No debate de urgência sobre “prevenção, plano de catástrofes e capacidade de resposta da Região”, promovido pelo CHEGA, o parlamentar explicou que “ser acusado de negacionista, é o mesmo que dizer que países como os Estados Unidos da América, a China e a Índia, ou outros países que têm crescimento económico, são negacionistas” e acrescentou que o CHEGA vai continuar a pôr as pessoas e a economia à frente do extremismo climático.
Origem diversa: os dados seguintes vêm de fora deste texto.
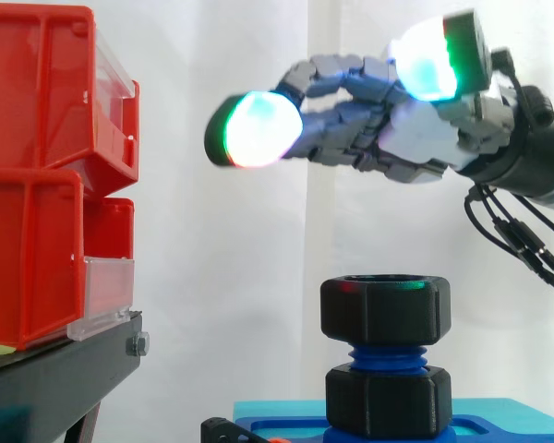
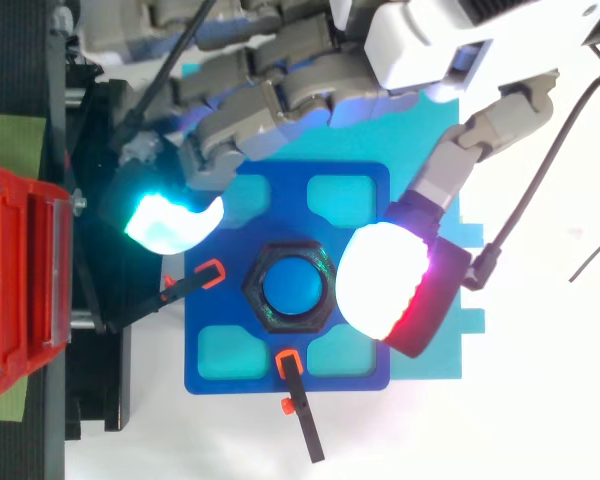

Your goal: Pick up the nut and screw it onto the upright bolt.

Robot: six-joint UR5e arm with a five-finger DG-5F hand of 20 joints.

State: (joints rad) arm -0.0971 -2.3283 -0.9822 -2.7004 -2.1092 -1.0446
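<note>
Free air lies between the black nut (image 1: 385,309) and the hand (image 1: 415,138) above it, but red bins (image 1: 46,175) block at 9 o'clock and small black clips (image 2: 183,287) stand near the nut at 9 and 6 o'clock.

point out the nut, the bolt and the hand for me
nut (image 1: 385,312): side view, on its black hexagonal side face
bolt (image 1: 385,356): side view, on the blue thread showing just under the nut
hand (image 1: 415,138): side view, on its pale grey palm, above the nut

Black nut (image 1: 385,309), blue bolt (image 2: 295,287), blue base (image 2: 355,185) — red bins (image 1: 37,166), grey hand (image 1: 425,138), its pads (image 1: 258,129) glowing white-green.
</note>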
E acrescentou: “extremismo é o que defende o PAN, o Bloco de Esquerda e alguma esquerda, que persegue os agricultores, que não deixa construir, que não quer saber dos seres humanos, que quer a desertificação do meio rural, que persegue quem trabalha. Por isso podem-nos chamar negacionistas à vontade que não nos ofendemos”.
Em resposta aos ataques do PAN e do BE, Francisco Lima reforçou que não pode haver lugar para extremismos quando é preciso defender os Açorianos e a economia regional e não embarcar em arco em modas e defender agendas climáticas radicais.